L’Italie et l’Allemagne se sont engagées à assurer la sécurité des chaînes d’approvisionnement en matières premières essentielles à leurs économies, selon une déclaration conjointe publiée vendredi, alors que Rome exhorte ses partenaires à coopérer face à l’influence croissante de la Chine sur les prix.
Ce document politique, consulté par Reuters, a été rédigé dans le cadre d’un sommet intergouvernemental organisé dans la capitale italienne entre les deux pays, en présence de la Présidente du Conseil Giorgia Meloni et du Chancelier Friedrich Merz.

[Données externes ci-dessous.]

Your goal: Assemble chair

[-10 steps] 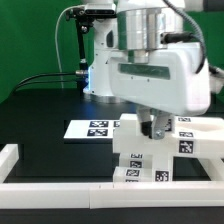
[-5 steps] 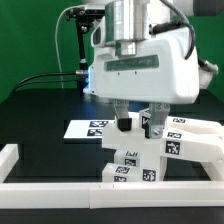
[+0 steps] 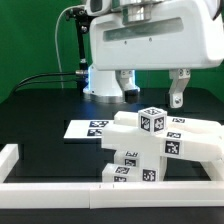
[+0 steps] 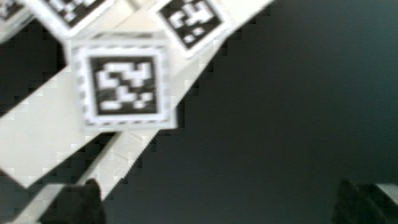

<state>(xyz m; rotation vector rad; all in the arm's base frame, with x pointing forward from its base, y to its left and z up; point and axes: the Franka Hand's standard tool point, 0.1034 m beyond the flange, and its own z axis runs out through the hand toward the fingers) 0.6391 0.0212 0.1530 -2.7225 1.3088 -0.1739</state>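
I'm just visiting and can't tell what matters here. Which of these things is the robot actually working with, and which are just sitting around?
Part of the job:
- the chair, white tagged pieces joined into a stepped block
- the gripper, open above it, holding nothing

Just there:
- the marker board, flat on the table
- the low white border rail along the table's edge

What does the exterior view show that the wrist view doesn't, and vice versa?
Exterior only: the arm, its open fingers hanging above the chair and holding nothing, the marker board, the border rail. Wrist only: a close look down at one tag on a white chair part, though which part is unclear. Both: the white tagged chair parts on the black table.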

« Nous ne pouvons pas accepter que la Chine soit seule à décider du prix des matières premières, » a déclaré le ministre des Affaires étrangères Antonio Tajani lors d’un forum économique italo-allemand. « L’Italie et l’Allemagne veulent une stratégie commune et nous espérons que d’autres pays adopteront cette approche. »

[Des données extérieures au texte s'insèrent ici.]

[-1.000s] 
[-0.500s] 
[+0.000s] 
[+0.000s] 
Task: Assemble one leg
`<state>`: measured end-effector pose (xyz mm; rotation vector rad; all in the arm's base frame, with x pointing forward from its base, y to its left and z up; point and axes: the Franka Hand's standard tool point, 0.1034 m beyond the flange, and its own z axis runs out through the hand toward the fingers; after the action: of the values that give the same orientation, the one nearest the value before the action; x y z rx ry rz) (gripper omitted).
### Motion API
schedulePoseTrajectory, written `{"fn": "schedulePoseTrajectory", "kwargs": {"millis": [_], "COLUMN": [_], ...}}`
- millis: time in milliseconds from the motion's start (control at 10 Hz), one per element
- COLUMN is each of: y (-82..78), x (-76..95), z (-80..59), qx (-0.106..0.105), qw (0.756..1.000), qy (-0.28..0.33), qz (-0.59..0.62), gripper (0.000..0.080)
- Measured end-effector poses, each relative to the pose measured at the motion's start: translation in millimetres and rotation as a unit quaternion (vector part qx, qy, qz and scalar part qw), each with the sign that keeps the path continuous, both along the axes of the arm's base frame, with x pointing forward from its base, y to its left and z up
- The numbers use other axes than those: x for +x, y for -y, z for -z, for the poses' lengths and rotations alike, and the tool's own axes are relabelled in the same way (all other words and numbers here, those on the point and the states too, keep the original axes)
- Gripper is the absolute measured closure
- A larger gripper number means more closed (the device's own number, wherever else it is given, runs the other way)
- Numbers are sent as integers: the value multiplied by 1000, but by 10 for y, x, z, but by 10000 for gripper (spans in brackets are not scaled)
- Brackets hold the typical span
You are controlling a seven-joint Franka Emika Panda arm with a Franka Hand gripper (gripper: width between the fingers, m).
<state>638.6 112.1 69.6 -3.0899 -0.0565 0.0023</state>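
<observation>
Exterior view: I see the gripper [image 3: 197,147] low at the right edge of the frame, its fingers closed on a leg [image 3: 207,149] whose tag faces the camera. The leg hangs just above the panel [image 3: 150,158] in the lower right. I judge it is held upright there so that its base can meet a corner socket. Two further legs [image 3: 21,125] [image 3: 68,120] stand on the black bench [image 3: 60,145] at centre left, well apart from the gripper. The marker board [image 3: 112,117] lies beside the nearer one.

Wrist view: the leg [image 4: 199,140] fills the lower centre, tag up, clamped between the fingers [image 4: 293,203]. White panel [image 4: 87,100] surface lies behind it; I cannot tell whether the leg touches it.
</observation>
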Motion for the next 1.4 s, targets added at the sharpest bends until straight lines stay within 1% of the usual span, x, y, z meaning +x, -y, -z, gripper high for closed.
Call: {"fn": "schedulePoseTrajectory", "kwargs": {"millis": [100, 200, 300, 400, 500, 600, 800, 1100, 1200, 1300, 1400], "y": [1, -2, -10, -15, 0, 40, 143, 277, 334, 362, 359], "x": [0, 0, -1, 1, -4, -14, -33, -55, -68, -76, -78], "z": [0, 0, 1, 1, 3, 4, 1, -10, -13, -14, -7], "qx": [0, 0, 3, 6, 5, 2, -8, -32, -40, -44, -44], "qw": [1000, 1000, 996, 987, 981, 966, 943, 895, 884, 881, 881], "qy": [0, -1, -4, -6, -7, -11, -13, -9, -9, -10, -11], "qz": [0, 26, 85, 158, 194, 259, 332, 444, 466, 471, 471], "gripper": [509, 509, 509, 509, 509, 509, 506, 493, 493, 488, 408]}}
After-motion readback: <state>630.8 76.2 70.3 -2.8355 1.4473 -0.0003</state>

Dans leur déclaration conjointe, les deux pays ont affirmé qu’ils travailleraient ensemble pour sécuriser les chaînes d’approvisionnement « pour les matières premières critiques essentielles aux technologies stratégiques et aux applications sectorielles », dans le but de renforcer la sécurité économique.
Une source gouvernementale italienne a indiqué que les secteurs du silicium et des semi-conducteurs avaient été identifiés comme prioritaires pour la coopération entre les deux pays.

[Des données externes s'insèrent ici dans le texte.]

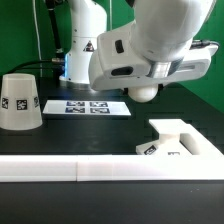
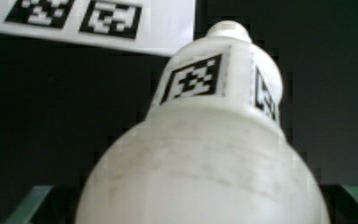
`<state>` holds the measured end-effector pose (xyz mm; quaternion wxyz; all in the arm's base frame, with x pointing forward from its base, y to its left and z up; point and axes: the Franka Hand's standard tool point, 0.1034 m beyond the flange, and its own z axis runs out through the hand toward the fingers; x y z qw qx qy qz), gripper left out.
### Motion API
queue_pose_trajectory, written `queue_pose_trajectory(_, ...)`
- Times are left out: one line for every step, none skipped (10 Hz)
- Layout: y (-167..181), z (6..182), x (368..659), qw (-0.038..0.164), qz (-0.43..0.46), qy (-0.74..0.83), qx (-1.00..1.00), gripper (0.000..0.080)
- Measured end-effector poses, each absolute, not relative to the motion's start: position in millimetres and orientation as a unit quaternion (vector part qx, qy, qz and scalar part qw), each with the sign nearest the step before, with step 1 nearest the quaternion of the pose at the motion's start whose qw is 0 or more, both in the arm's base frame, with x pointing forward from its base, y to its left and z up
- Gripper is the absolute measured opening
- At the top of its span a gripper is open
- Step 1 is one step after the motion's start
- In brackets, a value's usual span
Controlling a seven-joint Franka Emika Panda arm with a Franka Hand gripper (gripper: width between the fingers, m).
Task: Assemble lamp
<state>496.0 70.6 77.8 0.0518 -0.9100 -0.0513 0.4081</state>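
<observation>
My gripper [image 1: 148, 84] is shut on the white bulb [image 1: 147, 94] and holds it above the black table, between the marker board and the base. In the wrist view the bulb [image 2: 202, 150] fills the frame, its tagged neck pointing away from the gripper [image 2: 197, 216]; only dark finger edges show at its sides. The low square sloped base [image 1: 186, 140] lies at the exterior view's right. The truncated-cone shade [image 1: 20, 101] stands wide end down at the exterior view's left.
The marker board [image 1: 86, 107] lies flat behind the bulb and also shows in the wrist view [image 2: 87, 25]. A long white bar [image 1: 90, 170] runs along the table's front. The arm's body [image 1: 85, 45] rises at the back.
</observation>
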Motion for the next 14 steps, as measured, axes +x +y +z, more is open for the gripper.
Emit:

Rome et Berlin — les principales économies manufacturières de l’Union européenne — ont estimé que la sécurisation des approvisionnements en matières premières critiques représentait également une opportunité de renforcer la coopération entre les 27 membres du bloc, les alliés transatlantiques et des « partenaires internationaux partageant les mêmes valeurs ».